YOUR TASK -> Indicate, with the number alone, how many lines in the listing below hold the string "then".
= = = = = = =
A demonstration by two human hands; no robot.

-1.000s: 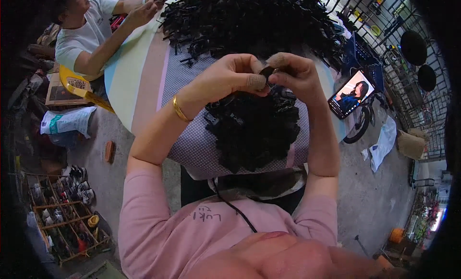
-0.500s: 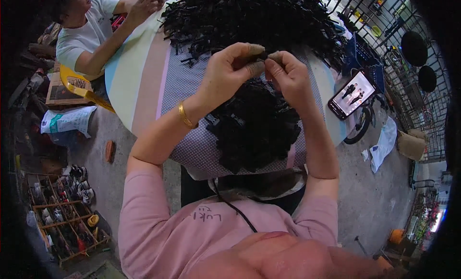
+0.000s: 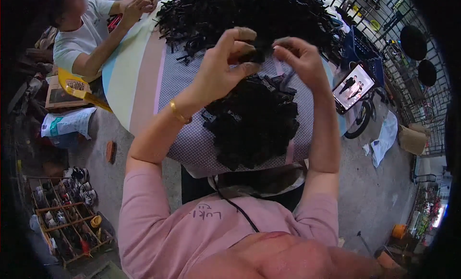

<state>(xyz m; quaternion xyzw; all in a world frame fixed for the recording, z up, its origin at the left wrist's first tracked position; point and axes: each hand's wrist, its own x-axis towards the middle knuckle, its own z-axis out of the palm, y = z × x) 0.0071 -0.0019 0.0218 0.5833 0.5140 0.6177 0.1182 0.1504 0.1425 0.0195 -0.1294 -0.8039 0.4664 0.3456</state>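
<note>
My left hand [image 3: 223, 63] is raised over the table, fingers curled round a small black plastic piece [image 3: 253, 57], whose exact kind I cannot make out. Tan coverings wrap several of its fingertips. To the right, my right hand [image 3: 305, 65] is apart from it, thumb and covered forefinger slightly parted with nothing visible between them. A blurred dark sliver [image 3: 288, 78] shows just below that hand. Under both hands lies a nearer pile of black plastic pieces [image 3: 254, 123], and a larger heap of black pieces [image 3: 249, 15] spreads beyond them.
The round table [image 3: 117, 96] has a striped, dotted cover. A phone [image 3: 354, 88] showing a picture stands at its right edge, near a blue crate [image 3: 360, 48]. At far left a person in a white shirt [image 3: 89, 39] works with both hands. A shoe rack [image 3: 67, 221] stands lower left.
My hands have come apart: the left moved slightly away up the table with the black piece, the right moved right and its pinch loosened. The other person's hands lowered slightly.
</note>
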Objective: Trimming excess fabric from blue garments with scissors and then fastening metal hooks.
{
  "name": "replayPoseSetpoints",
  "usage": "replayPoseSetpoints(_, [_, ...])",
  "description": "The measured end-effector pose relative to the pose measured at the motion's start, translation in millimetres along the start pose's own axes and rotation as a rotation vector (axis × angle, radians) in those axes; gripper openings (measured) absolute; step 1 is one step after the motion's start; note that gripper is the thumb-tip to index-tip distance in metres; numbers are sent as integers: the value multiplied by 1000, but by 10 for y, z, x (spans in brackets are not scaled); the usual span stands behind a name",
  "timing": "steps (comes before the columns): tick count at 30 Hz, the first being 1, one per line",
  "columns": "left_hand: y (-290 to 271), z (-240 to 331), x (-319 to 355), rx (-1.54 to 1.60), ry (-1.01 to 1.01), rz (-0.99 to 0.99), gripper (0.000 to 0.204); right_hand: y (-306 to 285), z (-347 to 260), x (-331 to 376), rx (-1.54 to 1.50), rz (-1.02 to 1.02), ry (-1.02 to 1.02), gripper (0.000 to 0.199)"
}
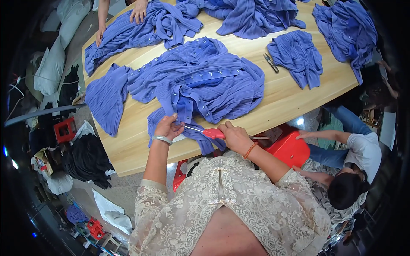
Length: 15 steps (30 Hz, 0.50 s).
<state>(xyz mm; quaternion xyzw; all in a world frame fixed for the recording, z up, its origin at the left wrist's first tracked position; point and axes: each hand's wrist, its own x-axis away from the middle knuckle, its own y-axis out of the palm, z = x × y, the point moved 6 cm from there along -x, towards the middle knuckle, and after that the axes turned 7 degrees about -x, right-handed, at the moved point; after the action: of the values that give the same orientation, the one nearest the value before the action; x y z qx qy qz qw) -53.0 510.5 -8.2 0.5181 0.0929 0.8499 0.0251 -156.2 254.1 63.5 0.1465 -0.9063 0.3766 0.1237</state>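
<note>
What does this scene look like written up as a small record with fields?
Setting: wooden table piled with blue garments
Left hand: pinches the edge of the nearest blue ribbed garment
Right hand: grips a red-handled tool, tip pointing at the left fingers
Also on table: small snips beside a folded blue garment
Others: another person's hands at the far edge; a seated person at right

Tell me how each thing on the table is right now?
Blue ribbed knit cardigan: unbuttoned, spread out crumpled.
Red-handled scissors: held in right hand, blades at the cloth.
Left hand: pinching the cardigan's edge.
Small grey metal snips: lying unused.
Folded blue knit bundle: lying alone.
</note>
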Motion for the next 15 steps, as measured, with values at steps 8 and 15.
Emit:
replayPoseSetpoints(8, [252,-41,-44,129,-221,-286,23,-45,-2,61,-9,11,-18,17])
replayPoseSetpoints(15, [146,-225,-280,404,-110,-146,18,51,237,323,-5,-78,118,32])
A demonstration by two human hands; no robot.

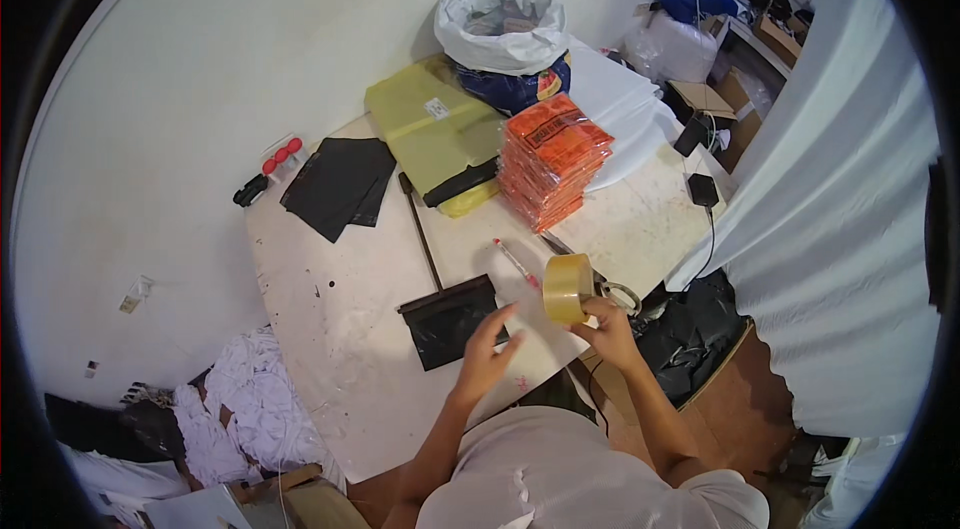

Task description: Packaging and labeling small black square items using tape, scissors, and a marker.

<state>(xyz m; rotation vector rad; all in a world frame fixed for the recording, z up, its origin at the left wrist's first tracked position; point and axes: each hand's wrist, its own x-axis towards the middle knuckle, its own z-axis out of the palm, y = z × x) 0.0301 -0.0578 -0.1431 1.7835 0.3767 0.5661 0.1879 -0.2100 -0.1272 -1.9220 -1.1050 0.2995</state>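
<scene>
My right hand [610, 337] grips a wide roll of yellowish clear packing tape [567, 289], fingers on its near right edge. Over the table, my left hand [486, 357] is open with thumb and fingers apart, holding nothing. Just beyond it lies a flat black sheet-like piece [447, 326] with a dark bar along its far edge. A thin dark rod [420, 234] runs from that bar toward the back. A white and red pen [517, 264] lies left of the tape. Scissors [622, 295] are partly hidden behind the tape and my right hand.
Orange plastic-wrapped packets [550, 164] form a stack beside a yellow-green plastic package [425, 119]. A white-lined sack [500, 39] stands behind. Black sheets [340, 184] lie at the left. A black adapter [704, 191] hangs by the right edge; white cloth [250, 409] is heaped below left.
</scene>
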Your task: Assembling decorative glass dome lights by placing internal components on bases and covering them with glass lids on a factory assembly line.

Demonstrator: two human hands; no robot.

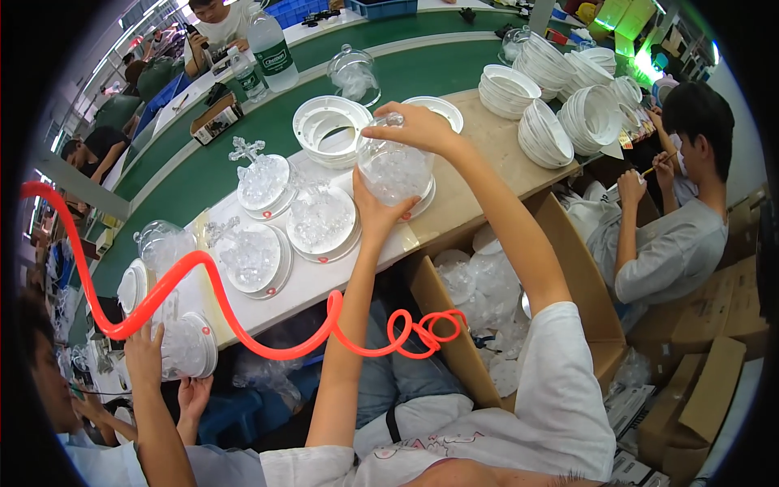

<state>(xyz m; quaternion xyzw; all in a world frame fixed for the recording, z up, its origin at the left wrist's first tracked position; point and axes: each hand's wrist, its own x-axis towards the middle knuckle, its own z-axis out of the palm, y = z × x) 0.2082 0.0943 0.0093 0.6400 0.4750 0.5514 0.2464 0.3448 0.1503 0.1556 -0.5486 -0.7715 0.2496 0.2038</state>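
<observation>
A clear dome (396, 169) with a knob on top stands over a round white base (424, 200), with crystal-like clear pieces inside. My right hand (415, 128) grips the dome from above, fingers closed about its knob and upper side. Lower down, my left hand (378, 213) cups the dome's near side, the thumb pointing right along its lower edge. Left of my hands sit uncovered white bases with clear ornaments: one in the middle (323, 219), one bearing a cross (264, 185), and another nearer me (253, 258). White rings (324, 114) lie just behind my hands.
Stacked white rings (542, 134) fill the bench's right. An open carton (596, 325) holds clear plastic parts below. A red coiled hose (276, 351) hangs across the front. Co-workers sit at left (146, 357) and right (677, 235). A clear dome (354, 73) and bottles (272, 53) stand behind.
</observation>
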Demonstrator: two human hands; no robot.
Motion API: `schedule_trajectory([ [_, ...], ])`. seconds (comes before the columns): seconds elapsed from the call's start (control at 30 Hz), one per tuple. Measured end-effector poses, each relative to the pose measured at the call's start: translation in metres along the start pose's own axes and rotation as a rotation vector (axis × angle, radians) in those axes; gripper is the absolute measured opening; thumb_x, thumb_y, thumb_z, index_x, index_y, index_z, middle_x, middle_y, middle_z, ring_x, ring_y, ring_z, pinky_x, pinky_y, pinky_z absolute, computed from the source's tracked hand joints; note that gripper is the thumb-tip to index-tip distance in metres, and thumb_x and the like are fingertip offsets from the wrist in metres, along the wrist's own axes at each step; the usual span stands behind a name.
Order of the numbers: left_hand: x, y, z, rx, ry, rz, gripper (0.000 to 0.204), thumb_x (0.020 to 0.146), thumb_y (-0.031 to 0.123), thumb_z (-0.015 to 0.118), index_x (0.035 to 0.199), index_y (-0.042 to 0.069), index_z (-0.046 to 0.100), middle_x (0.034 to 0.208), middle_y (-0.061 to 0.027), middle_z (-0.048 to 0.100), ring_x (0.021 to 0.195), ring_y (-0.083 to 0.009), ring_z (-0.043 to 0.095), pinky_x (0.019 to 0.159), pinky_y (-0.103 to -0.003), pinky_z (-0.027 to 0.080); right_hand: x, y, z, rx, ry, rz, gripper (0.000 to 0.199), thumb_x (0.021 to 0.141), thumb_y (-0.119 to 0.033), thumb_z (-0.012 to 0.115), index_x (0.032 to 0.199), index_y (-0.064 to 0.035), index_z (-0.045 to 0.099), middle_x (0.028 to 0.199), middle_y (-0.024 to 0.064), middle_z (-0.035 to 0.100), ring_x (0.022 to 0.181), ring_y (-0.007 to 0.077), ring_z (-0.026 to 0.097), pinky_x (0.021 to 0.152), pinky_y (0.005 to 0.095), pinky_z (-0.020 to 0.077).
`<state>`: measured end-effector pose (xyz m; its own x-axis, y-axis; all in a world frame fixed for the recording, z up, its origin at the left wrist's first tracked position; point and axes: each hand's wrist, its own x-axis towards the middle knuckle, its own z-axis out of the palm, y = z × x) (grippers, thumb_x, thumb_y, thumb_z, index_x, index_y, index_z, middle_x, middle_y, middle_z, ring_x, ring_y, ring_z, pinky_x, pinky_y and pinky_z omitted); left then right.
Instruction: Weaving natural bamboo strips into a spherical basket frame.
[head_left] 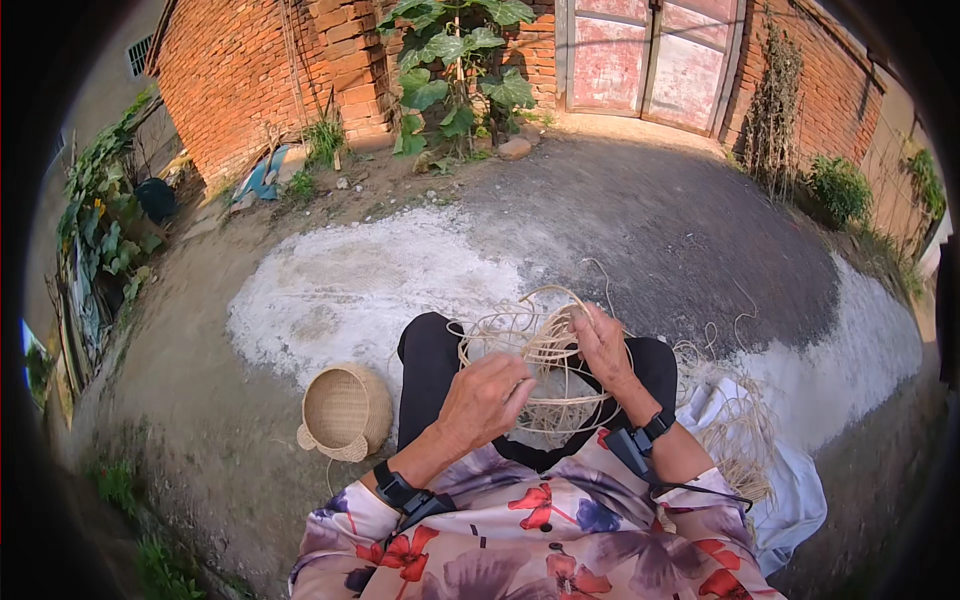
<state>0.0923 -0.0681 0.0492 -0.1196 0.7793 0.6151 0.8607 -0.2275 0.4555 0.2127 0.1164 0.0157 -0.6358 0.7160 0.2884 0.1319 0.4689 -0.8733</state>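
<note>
The left hand (487,397) is curled, fingers folded in toward the palm and pinched on pale cane strands at the near side of a half-woven basket (548,365). The right hand (603,343) lies over the far right side of the same piece, fingers bent and pressed on the strands; just which strand it grips is hidden under the fingers. Each wrist carries a black band with a small dark device.

The half-woven basket sits on the person's lap, between the two hands and above the black trousers (433,360). It is an open, loose frame of thin straw-coloured canes: several rings curve round one another, a few cross strands tie them, and daylight shows through the gaps. Loose ends spring up and out from its top and right edge, one long strand arching toward the ground beyond.

Just right of the lap, a bundle of the same pale strands (737,433) lies on a white cloth (795,490). To the left, on the dirt ground (200,400), a finished basket (345,408) of tight, even weave lies tipped on its side, mouth toward the camera, apart from the hands. Farther off stand a brick wall (250,70), a leafy plant (455,60) and a faded red door (650,60).
</note>
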Motion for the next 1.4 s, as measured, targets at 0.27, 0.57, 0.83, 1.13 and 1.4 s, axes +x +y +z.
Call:
schedule_trajectory([
  [0.27, 0.002, 0.014, 0.006, 0.228, -0.275, 0.050, 0.014, 0.075, 0.009, 0.070, 0.085, 0.003, 0.062, 0.088, -0.0119, 0.062, 0.081, -0.0295, 0.062, 0.071, -0.038, 0.049, 0.006, 0.004, 0.014, -0.033, 0.061, -0.178, 0.040, 0.096, -0.038, 0.046, 0.080, -0.0030, 0.054, 0.059, 0.0037, 0.051, 0.048, 0.0100, 0.052, 0.046, 0.0274, 0.0397],
  [0.57, 0.012, -0.023, 0.006, 0.205, -0.005, -0.012, 0.024, 0.078, 0.021, 0.069, 0.097, 0.006, 0.063, 0.093, -0.0098, 0.063, 0.091, -0.0284, 0.056, 0.081, -0.039, 0.043, -0.007, 0.004, 0.003, 0.163, -0.009, -0.010, 0.034, 0.095, -0.030, 0.047, 0.080, -0.0010, 0.057, 0.061, 0.0087, 0.054, 0.058, 0.0172, 0.055, 0.057, 0.0329, 0.0421],
  [0.83, 0.025, -0.051, 0.005, -0.347, -0.026, -0.548, 0.020, 0.087, 0.017, 0.058, 0.095, 0.000, 0.067, 0.074, -0.0063, 0.064, 0.064, -0.0103, 0.055, 0.061, -0.027, 0.044, -0.003, -0.011, -0.007, 0.443, -0.085, -0.005, 0.035, 0.097, -0.032, 0.047, 0.081, -0.0019, 0.056, 0.071, 0.0058, 0.058, 0.066, 0.0120, 0.054, 0.065, 0.0274, 0.0449],
  [1.13, 0.055, -0.054, -0.089, 0.064, 0.347, -0.235, 0.034, 0.077, 0.006, 0.067, 0.110, 0.007, 0.059, 0.074, -0.0031, 0.060, 0.072, -0.0152, 0.059, 0.071, -0.029, 0.048, 0.017, -0.058, -0.021, 1.194, -0.355, 0.065, 0.025, 0.099, -0.027, 0.044, 0.085, -0.0066, 0.051, 0.061, -0.0002, 0.041, 0.057, 0.0140, 0.042, 0.066, 0.0328, 0.0430],
  [1.4, 0.061, 0.006, -0.025, -0.158, -0.082, -0.082, 0.024, 0.082, 0.014, 0.067, 0.103, 0.002, 0.064, 0.091, -0.0106, 0.064, 0.076, -0.0183, 0.063, 0.067, -0.030, 0.051, 0.024, -0.093, -0.069, 1.230, -0.313, 0.015, 0.026, 0.101, -0.027, 0.042, 0.086, -0.0078, 0.052, 0.055, -0.0050, 0.031, 0.049, 0.0074, 0.031, 0.050, 0.0245, 0.0321],
])
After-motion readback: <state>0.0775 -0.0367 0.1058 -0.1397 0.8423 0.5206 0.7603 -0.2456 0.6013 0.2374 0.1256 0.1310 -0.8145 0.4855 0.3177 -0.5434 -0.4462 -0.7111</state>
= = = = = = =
SOLUTION TO THE PROBLEM -> 2